◆ Work item: Answer with a number only, giving how many lines in the data below include "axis".

◆ Data for analysis:
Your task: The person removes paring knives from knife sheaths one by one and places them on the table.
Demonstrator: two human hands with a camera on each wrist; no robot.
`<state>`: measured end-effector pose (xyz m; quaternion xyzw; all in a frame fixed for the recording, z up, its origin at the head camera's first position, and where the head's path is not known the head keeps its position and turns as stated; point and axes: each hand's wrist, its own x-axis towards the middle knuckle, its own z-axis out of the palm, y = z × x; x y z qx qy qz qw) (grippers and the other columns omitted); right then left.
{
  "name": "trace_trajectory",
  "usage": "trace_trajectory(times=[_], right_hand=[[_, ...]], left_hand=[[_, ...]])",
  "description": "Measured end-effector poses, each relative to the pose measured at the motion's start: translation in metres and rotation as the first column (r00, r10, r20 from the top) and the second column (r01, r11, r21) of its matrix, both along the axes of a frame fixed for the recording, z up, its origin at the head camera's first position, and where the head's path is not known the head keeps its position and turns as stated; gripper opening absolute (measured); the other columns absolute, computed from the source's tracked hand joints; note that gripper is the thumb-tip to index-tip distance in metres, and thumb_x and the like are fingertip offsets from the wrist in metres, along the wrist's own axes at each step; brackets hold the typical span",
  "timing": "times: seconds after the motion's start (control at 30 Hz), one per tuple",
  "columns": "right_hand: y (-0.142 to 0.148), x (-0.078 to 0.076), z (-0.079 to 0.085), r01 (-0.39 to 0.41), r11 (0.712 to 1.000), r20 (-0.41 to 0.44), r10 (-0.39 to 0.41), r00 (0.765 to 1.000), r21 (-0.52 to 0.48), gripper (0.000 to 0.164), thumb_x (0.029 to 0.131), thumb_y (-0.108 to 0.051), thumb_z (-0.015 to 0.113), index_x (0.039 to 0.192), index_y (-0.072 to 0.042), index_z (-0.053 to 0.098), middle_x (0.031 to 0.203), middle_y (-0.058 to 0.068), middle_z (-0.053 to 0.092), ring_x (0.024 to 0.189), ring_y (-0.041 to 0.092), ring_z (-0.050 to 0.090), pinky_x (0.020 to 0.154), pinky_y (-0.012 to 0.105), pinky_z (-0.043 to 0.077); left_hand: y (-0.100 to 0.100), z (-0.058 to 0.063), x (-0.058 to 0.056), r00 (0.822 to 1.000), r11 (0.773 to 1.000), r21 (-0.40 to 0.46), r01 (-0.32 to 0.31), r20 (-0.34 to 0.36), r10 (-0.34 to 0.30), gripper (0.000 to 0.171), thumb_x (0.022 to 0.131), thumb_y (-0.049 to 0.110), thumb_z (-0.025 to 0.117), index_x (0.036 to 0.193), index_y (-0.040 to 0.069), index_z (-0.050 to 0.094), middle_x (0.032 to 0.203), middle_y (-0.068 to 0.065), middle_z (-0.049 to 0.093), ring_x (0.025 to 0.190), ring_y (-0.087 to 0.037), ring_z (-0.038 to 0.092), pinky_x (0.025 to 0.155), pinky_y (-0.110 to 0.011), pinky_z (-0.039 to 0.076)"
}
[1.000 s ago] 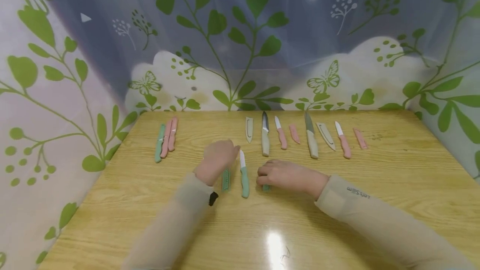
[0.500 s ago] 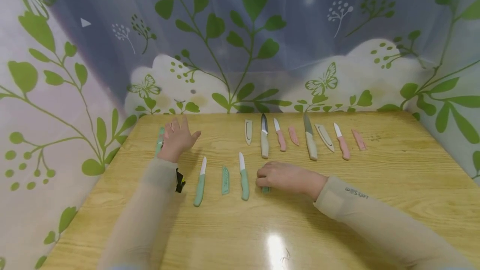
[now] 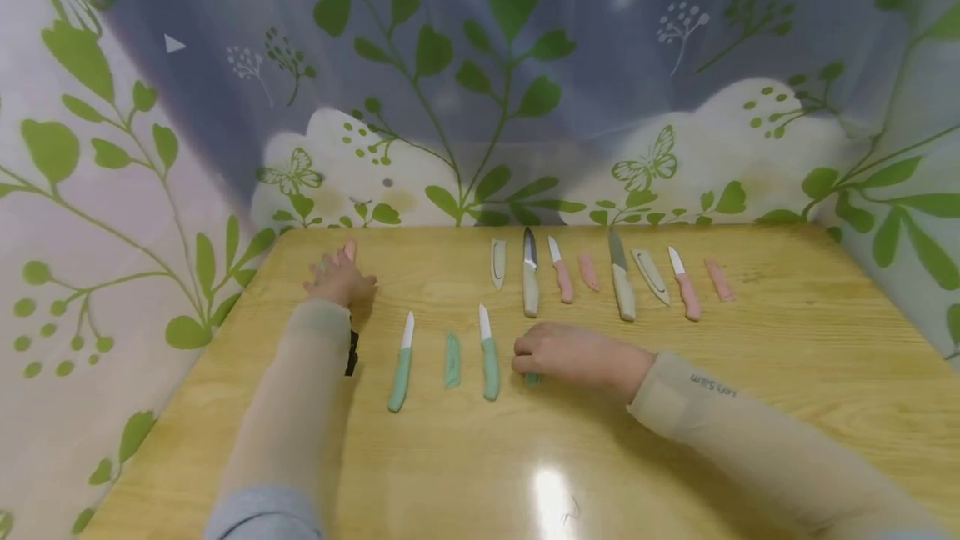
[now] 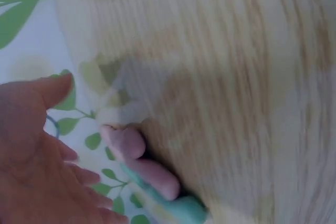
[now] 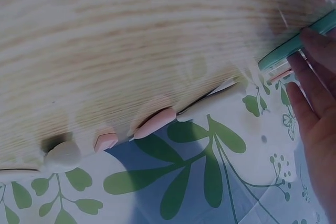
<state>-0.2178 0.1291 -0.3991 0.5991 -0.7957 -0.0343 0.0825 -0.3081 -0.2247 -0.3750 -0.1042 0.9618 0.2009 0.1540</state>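
Observation:
My left hand (image 3: 337, 280), fingers spread, is over the group of knives at the table's far left. It hides most of them in the head view; one pink knife (image 3: 349, 249) shows past the fingers. In the left wrist view two pink handles (image 4: 160, 179) and a green handle (image 4: 190, 209) lie side by side, just off the fingertips. My right hand (image 3: 573, 351) pinches a green knife sheath (image 5: 286, 50) on the table, mostly covered by the fingers in the head view. To its left lie a bare green-handled knife (image 3: 489, 365), a green sheath (image 3: 452, 361) and another green-handled knife (image 3: 400, 373).
Along the back of the wooden table (image 3: 480, 473) lie beige-handled knives (image 3: 531, 286), pink-handled knives (image 3: 687, 294), beige sheaths (image 3: 650, 276) and pink sheaths (image 3: 720, 279). Bare blades point toward the patterned cloth (image 3: 420, 90) behind.
My left hand has left a green-handled knife lying beside the green sheath and moved left to the group of knives. My right hand has stayed on its sheath.

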Motion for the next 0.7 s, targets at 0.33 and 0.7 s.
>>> trace_trajectory(times=[0.33,0.7], right_hand=[[-0.002,0.005,-0.001,0.041,0.999,-0.005,-0.041,0.999,0.022,0.016,0.090,-0.003,0.064,0.095,-0.018,0.062,0.095,-0.004,0.060,0.086,0.010,0.057,0.082,0.027,0.049],[-0.002,0.004,0.000,0.038,0.999,-0.016,-0.038,0.999,0.035,0.016,0.090,-0.004,0.064,0.096,-0.018,0.062,0.095,-0.003,0.061,0.086,0.011,0.058,0.082,0.028,0.049]], left_hand=[[-0.007,-0.020,-0.003,0.999,1.000,-0.023,-0.016,0.049,0.017,0.082,0.102,0.038,0.037,0.148,-0.012,-0.009,0.152,-0.039,-0.012,0.141,-0.054,-0.013,0.115,-0.063,0.001],[-0.004,-0.031,-0.012,0.998,0.983,-0.180,0.020,-0.057,-0.031,0.053,0.104,0.020,0.029,0.143,-0.016,0.029,0.152,-0.039,0.009,0.142,-0.055,0.004,0.114,-0.063,0.012]])
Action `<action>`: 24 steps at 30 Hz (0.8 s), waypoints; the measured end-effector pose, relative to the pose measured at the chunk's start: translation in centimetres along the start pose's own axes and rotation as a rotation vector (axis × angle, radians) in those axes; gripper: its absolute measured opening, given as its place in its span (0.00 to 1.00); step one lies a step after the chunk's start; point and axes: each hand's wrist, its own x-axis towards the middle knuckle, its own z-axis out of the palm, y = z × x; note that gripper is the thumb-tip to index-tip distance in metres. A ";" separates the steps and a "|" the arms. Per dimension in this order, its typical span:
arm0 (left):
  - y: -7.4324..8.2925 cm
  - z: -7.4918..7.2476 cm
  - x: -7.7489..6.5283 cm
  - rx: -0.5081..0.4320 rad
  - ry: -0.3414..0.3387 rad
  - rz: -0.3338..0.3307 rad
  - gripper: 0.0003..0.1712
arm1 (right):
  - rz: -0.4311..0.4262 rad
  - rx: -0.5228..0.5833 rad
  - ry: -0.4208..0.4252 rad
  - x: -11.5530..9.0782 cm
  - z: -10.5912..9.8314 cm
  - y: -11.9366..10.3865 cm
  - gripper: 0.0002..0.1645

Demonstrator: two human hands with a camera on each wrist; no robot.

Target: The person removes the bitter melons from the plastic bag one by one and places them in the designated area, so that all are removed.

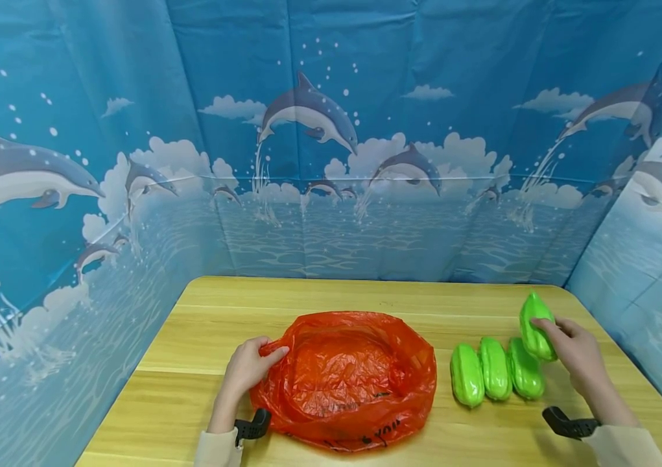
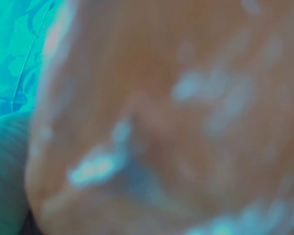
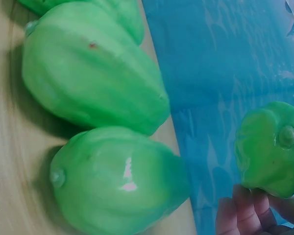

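A red plastic bag (image 1: 366, 431) with black lettering lies spread on the table, its mouth opened wide and facing up. My left hand (image 1: 247, 366) pinches the bag's rim at its left side, thumb over the edge. In the left wrist view, the blurred bag film (image 2: 186, 122) fills most of the picture. At the right, my right hand (image 1: 580, 353) holds a glossy, ridged green papaya (image 1: 533, 324) upright above the table. Its stem nub faces the camera in the right wrist view, with fingers (image 3: 245, 213) under it. Three similar papayas (image 1: 495, 370) lie side by side left of that hand.
The light wooden table (image 1: 202, 337) reaches to a blue curtain (image 1: 319, 227) printed with dolphins at the back and sides. Each wrist wears a black strap mount (image 1: 570, 425). Bare wood shows between the bag and the row of papayas.
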 end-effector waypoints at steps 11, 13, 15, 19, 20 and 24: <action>0.0 0.0 0.0 -0.003 -0.002 0.000 0.22 | 0.041 -0.075 0.056 0.2 -0.2 1.7 0.50; 0.0 0.0 0.0 -0.003 -0.002 0.000 0.22 | 0.054 -0.072 0.059 0.3 -0.2 1.9 0.50; 0.0 0.0 0.0 -0.004 -0.001 -0.002 0.22 | 0.061 -0.077 0.065 0.3 -0.1 2.1 0.50; -0.1 0.0 -0.1 0.000 -0.002 -0.008 0.22 | 0.080 -0.070 0.069 0.3 -0.1 2.4 0.49; -0.1 0.0 -0.1 0.000 -0.002 -0.008 0.22 | 0.086 -0.067 0.069 0.3 -0.1 2.4 0.49; -0.1 0.0 0.0 0.001 -0.003 -0.008 0.23 | 0.113 -0.065 0.062 0.4 -0.2 2.7 0.50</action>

◆ Your solution: 2